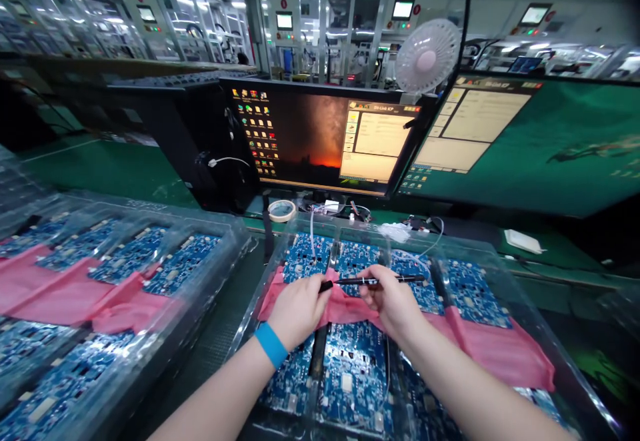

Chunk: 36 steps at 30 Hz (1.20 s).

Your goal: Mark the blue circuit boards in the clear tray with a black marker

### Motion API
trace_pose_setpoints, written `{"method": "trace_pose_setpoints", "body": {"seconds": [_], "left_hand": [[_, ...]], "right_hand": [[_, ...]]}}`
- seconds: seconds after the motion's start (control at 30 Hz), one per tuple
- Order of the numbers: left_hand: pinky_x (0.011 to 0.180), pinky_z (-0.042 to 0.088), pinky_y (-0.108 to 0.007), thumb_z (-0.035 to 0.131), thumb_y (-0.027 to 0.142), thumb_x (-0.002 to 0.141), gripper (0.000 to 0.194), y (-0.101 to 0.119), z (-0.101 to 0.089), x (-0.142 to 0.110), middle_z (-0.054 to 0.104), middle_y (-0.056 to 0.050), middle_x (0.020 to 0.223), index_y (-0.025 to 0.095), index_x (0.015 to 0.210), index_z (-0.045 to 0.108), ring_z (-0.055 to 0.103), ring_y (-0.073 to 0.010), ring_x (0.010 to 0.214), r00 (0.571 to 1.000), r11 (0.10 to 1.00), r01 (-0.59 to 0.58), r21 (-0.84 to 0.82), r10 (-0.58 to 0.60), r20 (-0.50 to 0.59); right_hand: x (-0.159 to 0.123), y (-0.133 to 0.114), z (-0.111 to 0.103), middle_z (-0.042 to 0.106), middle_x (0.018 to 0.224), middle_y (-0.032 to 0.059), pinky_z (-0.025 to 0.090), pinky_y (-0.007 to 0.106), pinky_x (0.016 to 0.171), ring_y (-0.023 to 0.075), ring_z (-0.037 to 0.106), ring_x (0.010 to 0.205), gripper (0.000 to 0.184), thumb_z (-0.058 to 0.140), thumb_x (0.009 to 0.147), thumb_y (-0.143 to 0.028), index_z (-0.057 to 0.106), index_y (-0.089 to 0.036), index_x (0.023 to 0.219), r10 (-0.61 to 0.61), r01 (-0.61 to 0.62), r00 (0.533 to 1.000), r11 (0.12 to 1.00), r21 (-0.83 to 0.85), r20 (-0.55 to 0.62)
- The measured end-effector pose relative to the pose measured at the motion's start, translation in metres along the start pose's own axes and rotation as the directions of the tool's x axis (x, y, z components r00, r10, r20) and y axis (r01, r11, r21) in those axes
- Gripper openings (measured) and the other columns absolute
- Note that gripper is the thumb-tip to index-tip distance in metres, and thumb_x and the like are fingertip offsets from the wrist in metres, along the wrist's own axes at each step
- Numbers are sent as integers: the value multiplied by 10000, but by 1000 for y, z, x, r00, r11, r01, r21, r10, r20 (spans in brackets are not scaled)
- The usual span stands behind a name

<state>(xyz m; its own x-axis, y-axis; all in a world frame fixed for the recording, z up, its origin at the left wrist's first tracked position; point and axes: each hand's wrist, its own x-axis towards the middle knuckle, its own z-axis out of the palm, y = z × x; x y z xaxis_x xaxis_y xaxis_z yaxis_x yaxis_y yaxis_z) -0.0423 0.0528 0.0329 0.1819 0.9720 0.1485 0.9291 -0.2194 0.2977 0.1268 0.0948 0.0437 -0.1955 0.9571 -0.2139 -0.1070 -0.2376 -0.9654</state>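
Over the tray of blue circuit boards, my right hand (393,298) pinches a slim black marker pen (411,279), held almost level with its tip pointing left. My left hand (299,302), with a blue band (271,345) at the wrist, is closed around a short black pen cap (325,286). A small gap separates the cap from the pen's tip. Below both hands, a pink sheet (505,351) lies across the circuit boards (350,368) in the clear plastic tray (540,308). Part of the boards is hidden by my hands and forearms.
A second plastic tray (227,244) of boards with pink sheeting stands at the left. Behind are two monitors (310,138), a small fan (427,58), a tape roll (282,211) and loose cables. A white cable (313,231) reaches down onto a board.
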Motion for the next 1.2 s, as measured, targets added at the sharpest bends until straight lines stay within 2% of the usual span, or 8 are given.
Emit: {"method": "trace_pose_setpoints", "body": {"seconds": [0.47, 0.6, 0.7, 0.8, 0.87, 0.93, 1.0, 1.2], "left_hand": [[742, 416, -342, 427, 272, 844, 220, 12, -15, -8, 615, -39, 909, 202, 1046, 483, 557, -213, 841, 957, 954, -275, -117, 284, 68], [720, 419, -283, 441, 217, 828, 193, 30, -28, -22, 631, -17, 869, 202, 1016, 485, 579, -176, 774, 920, 906, -315, -282, 365, 144], [698, 417, -265, 463, 207, 804, 152, 45, -32, -28, 627, -30, 879, 184, 947, 508, 576, -173, 765, 917, 896, -291, -337, 361, 168], [689, 412, -261, 471, 236, 791, 135, 48, -31, -18, 624, -32, 859, 183, 902, 528, 568, -175, 768, 895, 892, -308, -333, 390, 218], [682, 410, -244, 453, 268, 800, 147, 38, -27, -1, 618, -17, 853, 200, 901, 536, 559, -160, 766, 924, 929, -241, -280, 308, 227], [685, 409, -226, 376, 284, 839, 208, 18, -20, 21, 611, -23, 886, 201, 948, 533, 557, -145, 785, 989, 989, -13, -148, 35, 147], [679, 411, -250, 350, 298, 845, 255, -5, -10, 42, 617, -65, 862, 167, 862, 568, 567, -172, 782, 972, 976, 212, 45, -215, 92], [672, 408, -301, 416, 270, 795, 228, -36, 17, 75, 627, -111, 758, 149, 691, 578, 588, -232, 757, 946, 933, 289, 215, -313, 88]], "right_hand": [[-18, 20, 18, 515, 455, -15, 282, 164, 327, 98, 431, 342, 347, 385, 783, -412, 582, -141, 875, 13, -22, 985, 999, 49, 172], [-39, 31, 10, 576, 617, 24, 425, 217, 442, 128, 530, 488, 425, 252, 871, -385, 584, -153, 1000, -225, 254, 934, 965, -71, 278], [-50, 22, -6, 599, 943, 51, 447, 308, 786, 178, 552, 865, 377, 260, 894, -339, 579, -207, 1046, -460, 562, 815, 776, -287, 353], [-56, 2, -26, 592, 984, 49, 446, 303, 795, 182, 548, 884, 354, 308, 880, -314, 497, -217, 1163, -407, 649, 749, 609, -456, 523], [-62, -8, -42, 612, 886, 56, 475, 276, 714, 173, 573, 779, 390, 318, 871, -328, 441, -189, 1213, -344, 646, 747, 576, -501, 569], [-71, -13, -59, 614, 808, 52, 484, 261, 666, 165, 577, 702, 403, 293, 876, -358, 445, -181, 1205, -359, 616, 780, 583, -530, 513], [-82, -11, -75, 611, 787, 48, 487, 250, 643, 160, 575, 673, 399, 266, 885, -386, 479, -195, 1164, -400, 564, 826, 609, -558, 398], [-108, 7, -105, 591, 703, 10, 461, 181, 505, 119, 549, 535, 339, 269, 892, -389, 523, -240, 1060, -446, 432, 886, 702, -567, 123]]}}
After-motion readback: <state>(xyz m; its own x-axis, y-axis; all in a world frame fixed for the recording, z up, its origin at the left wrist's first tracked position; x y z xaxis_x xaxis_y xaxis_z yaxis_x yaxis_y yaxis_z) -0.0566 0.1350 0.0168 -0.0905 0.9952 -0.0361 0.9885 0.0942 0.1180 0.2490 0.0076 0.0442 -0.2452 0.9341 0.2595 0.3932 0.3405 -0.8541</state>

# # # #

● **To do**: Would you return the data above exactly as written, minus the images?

● **Answer**:
Chunk: 36 steps at 30 Hz (1.20 s).

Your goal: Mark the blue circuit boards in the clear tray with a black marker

### Motion API
trace_pose_setpoints, written `{"method": "trace_pose_setpoints", "body": {"seconds": [_], "left_hand": [[_, ...]], "right_hand": [[_, ...]]}}`
- seconds: seconds after the motion's start (control at 30 Hz), one per tuple
- Order of the numbers: left_hand: pinky_x (0.011 to 0.180), pinky_z (-0.042 to 0.088), pinky_y (-0.108 to 0.007), thumb_z (-0.035 to 0.131), thumb_y (-0.027 to 0.142), thumb_x (-0.002 to 0.141), gripper (0.000 to 0.194), y (-0.101 to 0.119), z (-0.101 to 0.089), x (-0.142 to 0.110), middle_z (-0.054 to 0.104), middle_y (-0.056 to 0.050), middle_x (0.020 to 0.223), index_y (-0.025 to 0.095), index_x (0.015 to 0.210), index_z (-0.045 to 0.108), ring_z (-0.055 to 0.103), ring_y (-0.073 to 0.010), ring_x (0.010 to 0.214), r00 (0.571 to 1.000), r11 (0.10 to 1.00), r01 (-0.59 to 0.58), r21 (-0.84 to 0.82), r10 (-0.58 to 0.60), r20 (-0.50 to 0.59); right_hand: x (-0.159 to 0.123), y (-0.133 to 0.114), z (-0.111 to 0.103), middle_z (-0.042 to 0.106), middle_x (0.018 to 0.224), middle_y (-0.032 to 0.059), pinky_z (-0.025 to 0.090), pinky_y (-0.007 to 0.106), pinky_x (0.016 to 0.171), ring_y (-0.023 to 0.075), ring_z (-0.037 to 0.106), ring_x (0.010 to 0.205), gripper (0.000 to 0.184), thumb_z (-0.058 to 0.140), thumb_x (0.009 to 0.147), thumb_y (-0.143 to 0.028), index_z (-0.057 to 0.106), index_y (-0.089 to 0.036), index_x (0.023 to 0.219), r10 (-0.61 to 0.61), r01 (-0.61 to 0.62), r00 (0.533 to 1.000), r11 (0.12 to 1.00), r21 (-0.83 to 0.85), r20 (-0.55 to 0.62)
- The measured end-effector pose relative to the pose measured at the motion's start, translation in metres along the start pose's own axes and rotation as the directions of the tool's x axis (x, y, z components r00, r10, r20) and y axis (r01, r11, r21) in those axes
- Gripper openings (measured) and the other columns absolute
- Note that gripper is the thumb-tip to index-tip distance in metres, and thumb_x and the like are fingertip offsets from the wrist in metres, along the wrist's own axes at each step
- Numbers are sent as integers: the value multiplied by 10000, but by 1000 for y, z, x, r00, r11, r01, r21, r10, r20 (spans in brackets are not scaled)
- The usual span stands behind a name

<state>(xyz m; its own x-axis, y-axis; all in a world frame fixed for the recording, z up, its origin at the left wrist's first tracked position; point and axes: each hand's wrist, its own x-axis towards the middle knuckle, its own z-axis out of the palm, y = z × x; x y z xaxis_x xaxis_y xaxis_z yaxis_x yaxis_y yaxis_z) -0.0423 0.0528 0.0329 0.1819 0.9720 0.1485 0.9291 -0.2194 0.2977 0.1268 0.0948 0.0437 -0.1955 0.9571 -0.2139 -0.1070 -0.2376 -0.9654</state>
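Over the tray of blue circuit boards, my right hand (393,298) pinches a slim black marker pen (411,279), held almost level with its tip pointing left. My left hand (299,302), with a blue band (271,345) at the wrist, is closed around a short black pen cap (325,286). A small gap separates the cap from the pen's tip. Below both hands, a pink sheet (505,351) lies across the circuit boards (350,368) in the clear plastic tray (540,308). Part of the boards is hidden by my hands and forearms.
A second plastic tray (227,244) of boards with pink sheeting stands at the left. Behind are two monitors (310,138), a small fan (427,58), a tape roll (282,211) and loose cables. A white cable (313,231) reaches down onto a board.
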Motion for the next 1.2 s, as measured, targets added at the sharpest bends until straight lines stay within 2% of the usual span, or 8 are given.
Emit: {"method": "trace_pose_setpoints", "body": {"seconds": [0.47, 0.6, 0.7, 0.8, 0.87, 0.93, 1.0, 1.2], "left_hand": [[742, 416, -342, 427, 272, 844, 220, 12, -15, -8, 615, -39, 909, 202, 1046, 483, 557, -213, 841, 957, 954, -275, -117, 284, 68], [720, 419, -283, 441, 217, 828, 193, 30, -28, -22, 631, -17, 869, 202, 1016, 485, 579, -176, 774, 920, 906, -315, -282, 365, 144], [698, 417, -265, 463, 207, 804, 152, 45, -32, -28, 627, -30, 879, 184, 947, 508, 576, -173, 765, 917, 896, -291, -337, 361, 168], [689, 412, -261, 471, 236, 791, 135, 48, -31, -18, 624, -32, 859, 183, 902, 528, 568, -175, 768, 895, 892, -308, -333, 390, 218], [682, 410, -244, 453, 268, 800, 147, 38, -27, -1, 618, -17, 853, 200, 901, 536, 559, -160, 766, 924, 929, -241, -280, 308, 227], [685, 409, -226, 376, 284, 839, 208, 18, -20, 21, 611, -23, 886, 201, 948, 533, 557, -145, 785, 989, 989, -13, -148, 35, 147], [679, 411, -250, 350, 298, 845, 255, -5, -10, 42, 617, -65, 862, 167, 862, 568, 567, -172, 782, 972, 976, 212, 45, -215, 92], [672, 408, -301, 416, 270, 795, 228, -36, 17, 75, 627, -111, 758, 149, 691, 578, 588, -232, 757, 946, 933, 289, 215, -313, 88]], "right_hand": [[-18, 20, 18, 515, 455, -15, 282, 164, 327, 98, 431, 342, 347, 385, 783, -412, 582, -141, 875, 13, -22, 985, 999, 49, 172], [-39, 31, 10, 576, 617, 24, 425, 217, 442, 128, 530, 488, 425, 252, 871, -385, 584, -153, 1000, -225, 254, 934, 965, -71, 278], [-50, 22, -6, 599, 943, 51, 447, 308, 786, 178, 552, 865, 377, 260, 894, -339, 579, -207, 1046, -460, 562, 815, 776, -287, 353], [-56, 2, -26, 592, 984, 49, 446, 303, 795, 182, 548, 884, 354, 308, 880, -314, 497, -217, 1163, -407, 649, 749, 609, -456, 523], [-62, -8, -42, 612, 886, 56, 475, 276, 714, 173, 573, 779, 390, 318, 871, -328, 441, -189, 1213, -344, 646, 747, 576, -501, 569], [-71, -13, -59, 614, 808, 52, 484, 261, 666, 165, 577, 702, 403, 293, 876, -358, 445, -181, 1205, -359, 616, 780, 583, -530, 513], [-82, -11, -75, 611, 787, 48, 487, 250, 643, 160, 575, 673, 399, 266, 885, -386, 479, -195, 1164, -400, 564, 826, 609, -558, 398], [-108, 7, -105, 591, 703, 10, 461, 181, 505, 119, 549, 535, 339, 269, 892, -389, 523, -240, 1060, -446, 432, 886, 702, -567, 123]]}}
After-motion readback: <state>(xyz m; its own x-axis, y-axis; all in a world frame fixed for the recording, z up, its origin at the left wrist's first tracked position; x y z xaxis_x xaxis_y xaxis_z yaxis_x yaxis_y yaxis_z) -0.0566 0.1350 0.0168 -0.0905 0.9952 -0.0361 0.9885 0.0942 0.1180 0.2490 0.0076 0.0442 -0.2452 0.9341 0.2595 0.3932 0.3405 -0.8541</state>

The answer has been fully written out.